5
Oct

Language and action in the field of HIV in Myanmar

Here are two abstracts and one paper on language and action on HIV in Myanmar.

Is English being used as an elitist tool for exclusion or does it give people space to talk about issues that they have not previously discussed? Or both, or neither?

Comments welcome.

[him] moderator

******************************

Linguistic and cultural barriers to raising awareness about MSM among NGO staff in Myanmar
Aung Min THEIN
Burnet Institute Myanmar, Myanmar

Issues : Local NGO staff in Myanmar show high levels of stigma and shame about sexuality and MSM despite efforts to raise their awareness. Project : 29 experienced field workers from 13 local and International NGOs and CBOs that provide services for MSM in Myanmar participated in a short course on sexuality and gender.
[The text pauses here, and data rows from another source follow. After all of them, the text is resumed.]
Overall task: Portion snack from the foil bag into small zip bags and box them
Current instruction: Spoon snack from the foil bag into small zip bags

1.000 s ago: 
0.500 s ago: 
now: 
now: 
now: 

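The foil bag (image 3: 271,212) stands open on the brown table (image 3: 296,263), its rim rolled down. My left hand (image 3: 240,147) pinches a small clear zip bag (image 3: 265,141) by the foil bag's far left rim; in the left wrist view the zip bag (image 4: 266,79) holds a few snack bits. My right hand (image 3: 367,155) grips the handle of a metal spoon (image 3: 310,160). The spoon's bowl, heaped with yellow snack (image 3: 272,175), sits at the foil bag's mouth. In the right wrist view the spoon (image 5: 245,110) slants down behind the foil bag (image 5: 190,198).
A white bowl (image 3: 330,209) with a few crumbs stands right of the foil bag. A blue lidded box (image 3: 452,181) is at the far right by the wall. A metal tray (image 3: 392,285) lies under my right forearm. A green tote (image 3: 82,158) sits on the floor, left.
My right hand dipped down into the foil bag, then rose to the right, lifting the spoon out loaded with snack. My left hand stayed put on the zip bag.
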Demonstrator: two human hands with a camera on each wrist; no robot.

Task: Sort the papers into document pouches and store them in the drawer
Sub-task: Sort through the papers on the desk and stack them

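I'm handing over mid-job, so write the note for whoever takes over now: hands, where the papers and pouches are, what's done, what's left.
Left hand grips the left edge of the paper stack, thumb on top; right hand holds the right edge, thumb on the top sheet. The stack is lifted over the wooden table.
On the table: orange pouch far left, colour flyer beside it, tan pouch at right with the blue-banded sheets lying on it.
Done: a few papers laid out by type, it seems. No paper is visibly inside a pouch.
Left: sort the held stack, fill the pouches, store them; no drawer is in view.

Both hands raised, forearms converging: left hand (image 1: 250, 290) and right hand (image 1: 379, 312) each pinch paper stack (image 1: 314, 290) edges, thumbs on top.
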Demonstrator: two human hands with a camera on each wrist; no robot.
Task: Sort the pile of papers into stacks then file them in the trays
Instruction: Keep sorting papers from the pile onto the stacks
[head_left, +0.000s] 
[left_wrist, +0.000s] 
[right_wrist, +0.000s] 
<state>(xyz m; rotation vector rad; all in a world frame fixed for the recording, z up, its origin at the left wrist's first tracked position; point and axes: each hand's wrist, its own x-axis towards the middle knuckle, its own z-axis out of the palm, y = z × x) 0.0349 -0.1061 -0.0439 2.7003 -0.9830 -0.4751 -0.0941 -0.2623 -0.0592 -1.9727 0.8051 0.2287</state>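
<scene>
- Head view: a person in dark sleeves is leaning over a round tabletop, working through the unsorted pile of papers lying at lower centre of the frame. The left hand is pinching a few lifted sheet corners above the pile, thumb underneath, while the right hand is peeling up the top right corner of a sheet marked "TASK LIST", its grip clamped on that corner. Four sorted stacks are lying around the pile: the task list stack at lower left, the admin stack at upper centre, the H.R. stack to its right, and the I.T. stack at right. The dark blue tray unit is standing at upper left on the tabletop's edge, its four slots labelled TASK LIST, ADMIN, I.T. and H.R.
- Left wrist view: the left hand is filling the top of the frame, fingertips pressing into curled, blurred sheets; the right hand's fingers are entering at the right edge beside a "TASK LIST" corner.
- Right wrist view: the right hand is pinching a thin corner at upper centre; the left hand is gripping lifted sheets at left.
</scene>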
Results : Facilitators encountered very significant linguistic and cultural obstacles to increasing awareness. First, it was very difficult to find Myanmar equivalents for many gender and sexual terms, including “MSM,” “gender,” “homosexual,” “bisexual,” “transgender,” and others. MSM on the street have developed a large number of slang terms that vary greatly from place to place. Second, even among these participants (NGO workers), there were clear and high levels of stigma regarding MSM and intense shame regarding sexuality in general.
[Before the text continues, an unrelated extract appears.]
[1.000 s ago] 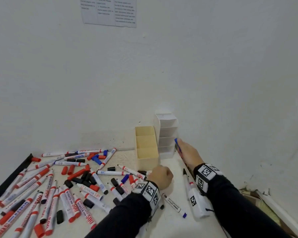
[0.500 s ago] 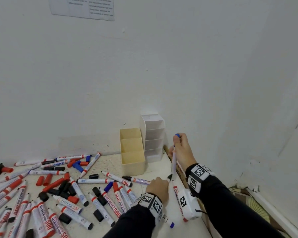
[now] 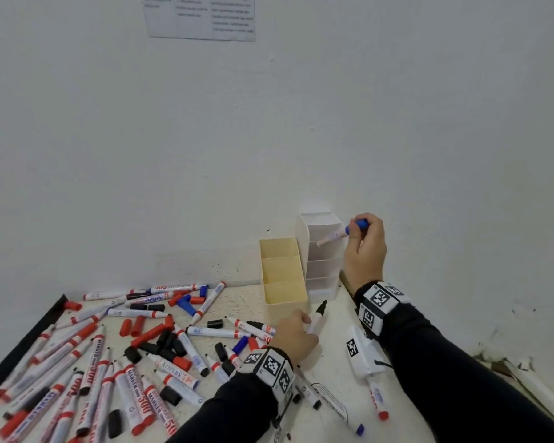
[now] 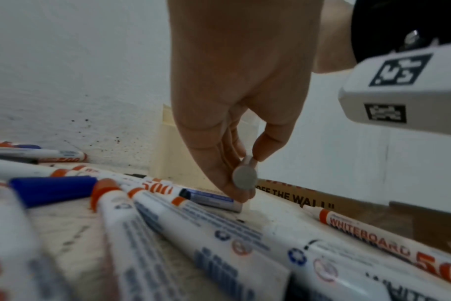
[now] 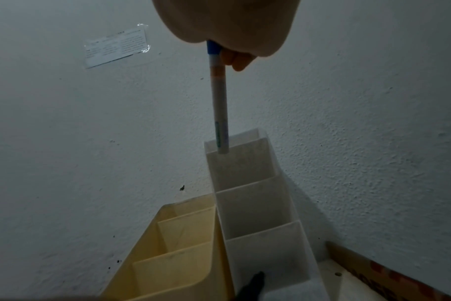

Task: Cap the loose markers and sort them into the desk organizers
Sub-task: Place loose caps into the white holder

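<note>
Right hand: right hand is up over the white organizer, near the back right corner of the table. Its fingers pinch the blue cap end of a blue marker.
Blue marker: it hangs with the cap on top. In the right wrist view the blue marker points down, and its low end is at the mouth of the back slot of the white organizer.
Left hand: left hand is low on the table, just in front of the yellow organizer. It grips a black marker with no cap on. The black tip points up and toward the back edge.
Left wrist view: thumb and fingers of the left hand are curled round the white body of the black marker. Only its round flat end shows here.
Organizers: the two stand side by side, touching, at the back of the table by the wall. The yellow one is on the left, the white one on the right and taller.
Loose markers: a big pile of loose markers and loose caps lies on the left half of the table. Some are red, some black, some blue.
Other: a paper sheet is stuck high on the wall.
</note>
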The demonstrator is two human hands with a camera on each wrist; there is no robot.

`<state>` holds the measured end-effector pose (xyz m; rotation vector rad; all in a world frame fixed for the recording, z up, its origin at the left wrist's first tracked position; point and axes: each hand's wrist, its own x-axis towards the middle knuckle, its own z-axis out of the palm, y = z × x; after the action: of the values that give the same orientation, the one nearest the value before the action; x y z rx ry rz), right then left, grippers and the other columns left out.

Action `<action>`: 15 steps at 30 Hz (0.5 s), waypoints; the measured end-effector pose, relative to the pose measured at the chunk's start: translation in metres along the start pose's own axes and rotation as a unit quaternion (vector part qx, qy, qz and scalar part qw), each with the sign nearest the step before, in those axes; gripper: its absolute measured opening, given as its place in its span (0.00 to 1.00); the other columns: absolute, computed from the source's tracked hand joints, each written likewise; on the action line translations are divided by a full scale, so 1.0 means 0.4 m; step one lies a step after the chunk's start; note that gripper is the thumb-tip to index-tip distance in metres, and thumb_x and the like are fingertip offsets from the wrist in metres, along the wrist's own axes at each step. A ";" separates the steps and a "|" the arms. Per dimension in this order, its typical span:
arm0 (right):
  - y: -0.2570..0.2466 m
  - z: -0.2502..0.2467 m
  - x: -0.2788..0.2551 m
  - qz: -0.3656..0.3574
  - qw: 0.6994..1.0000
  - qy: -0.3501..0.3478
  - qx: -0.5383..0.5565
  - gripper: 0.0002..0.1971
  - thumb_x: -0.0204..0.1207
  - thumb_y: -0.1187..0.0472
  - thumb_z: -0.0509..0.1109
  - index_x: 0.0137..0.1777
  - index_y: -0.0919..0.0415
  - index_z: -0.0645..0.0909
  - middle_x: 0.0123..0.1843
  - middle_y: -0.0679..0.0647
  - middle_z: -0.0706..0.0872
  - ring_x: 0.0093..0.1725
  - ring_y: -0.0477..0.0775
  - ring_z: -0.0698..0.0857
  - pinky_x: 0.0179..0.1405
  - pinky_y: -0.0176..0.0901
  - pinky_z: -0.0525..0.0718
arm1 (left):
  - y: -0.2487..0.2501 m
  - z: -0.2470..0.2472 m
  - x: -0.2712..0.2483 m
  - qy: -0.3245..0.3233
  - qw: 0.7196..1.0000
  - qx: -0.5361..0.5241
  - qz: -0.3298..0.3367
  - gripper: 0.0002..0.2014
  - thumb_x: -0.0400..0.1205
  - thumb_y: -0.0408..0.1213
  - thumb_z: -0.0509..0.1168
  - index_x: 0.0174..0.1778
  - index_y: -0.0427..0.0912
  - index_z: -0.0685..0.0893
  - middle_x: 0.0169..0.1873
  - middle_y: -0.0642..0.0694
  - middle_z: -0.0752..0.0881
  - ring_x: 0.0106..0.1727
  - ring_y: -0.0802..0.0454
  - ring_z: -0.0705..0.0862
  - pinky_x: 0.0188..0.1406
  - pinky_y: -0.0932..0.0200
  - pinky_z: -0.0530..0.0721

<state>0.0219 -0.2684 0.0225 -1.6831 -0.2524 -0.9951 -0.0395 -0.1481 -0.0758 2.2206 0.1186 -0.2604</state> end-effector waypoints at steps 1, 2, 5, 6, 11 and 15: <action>-0.002 0.006 0.000 -0.011 1.000 0.009 -0.008 0.06 0.80 0.68 0.58 0.53 0.70 0.73 0.48 0.61 0.78 0.43 0.52 0.77 0.44 0.17 0.72 | -0.007 -0.013 -0.005 0.002 1.000 -0.010 -0.004 0.19 0.77 0.35 0.64 0.64 0.45 0.72 0.55 0.40 0.84 0.52 0.44 0.85 0.50 0.53 0.85; -0.005 0.011 0.000 -0.022 0.999 0.019 -0.016 0.07 0.79 0.69 0.58 0.53 0.72 0.74 0.49 0.63 0.78 0.44 0.50 0.76 0.45 0.17 0.71 | -0.015 -0.026 -0.011 0.002 1.000 -0.017 -0.006 0.19 0.77 0.35 0.64 0.63 0.45 0.73 0.55 0.40 0.84 0.50 0.45 0.85 0.49 0.54 0.86; -0.008 0.030 0.007 -0.037 0.998 -0.003 -0.051 0.07 0.78 0.71 0.59 0.53 0.73 0.75 0.53 0.66 0.76 0.46 0.40 0.70 0.49 0.14 0.68 | -0.042 -0.073 -0.031 0.005 0.999 -0.041 -0.007 0.17 0.78 0.36 0.65 0.63 0.44 0.74 0.54 0.41 0.85 0.40 0.50 0.85 0.34 0.63 0.83; -0.005 0.037 0.008 -0.028 0.997 -0.027 -0.064 0.08 0.79 0.71 0.60 0.55 0.72 0.76 0.55 0.65 0.76 0.47 0.40 0.71 0.49 0.14 0.68 | -0.052 -0.092 -0.039 0.008 0.999 -0.046 -0.007 0.16 0.79 0.37 0.65 0.62 0.44 0.75 0.53 0.41 0.85 0.39 0.51 0.85 0.31 0.64 0.82; 0.018 0.074 0.005 0.035 0.992 -0.093 -0.076 0.05 0.78 0.68 0.64 0.52 0.61 0.75 0.48 0.62 0.84 0.46 0.60 0.83 0.49 0.49 0.82 | -0.102 -0.201 -0.072 0.066 0.997 -0.022 -0.032 0.14 0.80 0.39 0.64 0.61 0.45 0.80 0.50 0.48 0.84 0.43 0.56 0.83 0.46 0.62 0.84; 0.028 0.099 -0.005 0.086 0.980 -0.141 -0.109 0.04 0.78 0.70 0.63 0.49 0.61 0.74 0.50 0.63 0.86 0.49 0.64 0.84 0.48 0.42 0.76 | -0.156 -0.296 -0.106 0.088 0.995 0.001 -0.057 0.18 0.79 0.37 0.65 0.66 0.45 0.78 0.55 0.47 0.82 0.41 0.57 0.81 0.39 0.67 0.82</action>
<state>0.0467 -0.2372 0.0119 -2.0116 -0.1833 -0.6712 -0.0743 -0.0161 -0.0433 2.2385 0.3413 -0.1269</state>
Lesson Learned: Organizations need to develop and use simple, local terms that facilitate discussions of sexuality and gender among groups and in the community. Organizations serving this population also need to coordinate to use a unified lexicon of terms, rather than working in isolation. Furthermore, although many organizations in Myanmar recognize the existence of stigma on paper, this issue is still not being appropriately addressed among their own staff, let alone in the field.

++++++++++++++++++++++++++++++++

TuPA052 Those who ‘Talk the Talk’ of HIV Prevention in Myanmar Do Not Always ‘Walk the Walk’

Gillian Fletcher
La Trobe University, Australia

Issues : In Myanmar, pedagogic approaches to good HIV prevention practice are usually taught and referred to in English. The words are deployed by senior staff and field workers alike and use of these terms is often considered synonymous with implementation of the pedagogic practice referred to by these terms.
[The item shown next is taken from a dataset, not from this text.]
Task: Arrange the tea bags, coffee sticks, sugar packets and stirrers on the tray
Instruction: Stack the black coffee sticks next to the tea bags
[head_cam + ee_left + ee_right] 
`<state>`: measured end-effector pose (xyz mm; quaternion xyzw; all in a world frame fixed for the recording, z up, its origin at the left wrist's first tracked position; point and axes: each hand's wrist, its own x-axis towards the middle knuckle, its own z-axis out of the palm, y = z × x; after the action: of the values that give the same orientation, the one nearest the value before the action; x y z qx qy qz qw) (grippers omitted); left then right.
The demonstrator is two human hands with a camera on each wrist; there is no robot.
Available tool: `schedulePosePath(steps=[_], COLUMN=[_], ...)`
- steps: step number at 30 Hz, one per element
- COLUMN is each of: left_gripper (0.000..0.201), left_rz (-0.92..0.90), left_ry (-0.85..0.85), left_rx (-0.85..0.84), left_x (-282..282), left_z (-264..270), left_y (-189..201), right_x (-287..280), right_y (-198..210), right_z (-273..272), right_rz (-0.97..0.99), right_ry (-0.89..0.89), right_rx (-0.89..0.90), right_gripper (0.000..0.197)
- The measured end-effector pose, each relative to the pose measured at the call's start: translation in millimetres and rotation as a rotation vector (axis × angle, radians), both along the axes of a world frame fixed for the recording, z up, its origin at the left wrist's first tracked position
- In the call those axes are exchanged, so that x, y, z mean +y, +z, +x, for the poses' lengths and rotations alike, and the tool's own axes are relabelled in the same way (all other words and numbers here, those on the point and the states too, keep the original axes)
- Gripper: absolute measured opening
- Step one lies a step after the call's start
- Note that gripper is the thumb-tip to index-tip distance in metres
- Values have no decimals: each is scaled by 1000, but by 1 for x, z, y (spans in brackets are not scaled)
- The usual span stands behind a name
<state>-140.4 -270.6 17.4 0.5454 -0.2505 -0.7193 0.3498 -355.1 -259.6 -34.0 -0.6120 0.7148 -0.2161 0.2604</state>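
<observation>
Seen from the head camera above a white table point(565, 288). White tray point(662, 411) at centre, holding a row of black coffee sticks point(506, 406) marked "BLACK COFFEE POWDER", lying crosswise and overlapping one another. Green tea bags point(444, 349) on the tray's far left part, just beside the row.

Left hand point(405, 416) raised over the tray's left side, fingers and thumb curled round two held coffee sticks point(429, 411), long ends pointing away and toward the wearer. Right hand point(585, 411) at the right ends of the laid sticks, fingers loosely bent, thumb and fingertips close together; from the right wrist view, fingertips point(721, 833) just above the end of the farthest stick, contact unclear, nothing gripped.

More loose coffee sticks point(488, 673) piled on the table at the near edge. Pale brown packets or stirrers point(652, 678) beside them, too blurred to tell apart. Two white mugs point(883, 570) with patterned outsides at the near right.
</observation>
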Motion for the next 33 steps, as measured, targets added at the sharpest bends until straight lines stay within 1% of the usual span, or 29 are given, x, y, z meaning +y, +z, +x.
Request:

Project : This abstract reports on doctoral research undertaken in Myanmar. Individual indepth interviews were carried out with a total of 34 individuals: community members and INGO field workers (including MSM and sex workers), and senior national staff from multiple INGOs. Results : When describing their practice, field workers scattered English-language HIV-speak terms throughout Burmese sentences. MSM and sex workers who had had repeated exposure to INGOs also adopted fragments of this HIV-speak. Yet evidence showed the HIV prevention education practice relied on top-down transmission of technical, external (English language) knowledge. The words were being used but their intended practical meaning was lost.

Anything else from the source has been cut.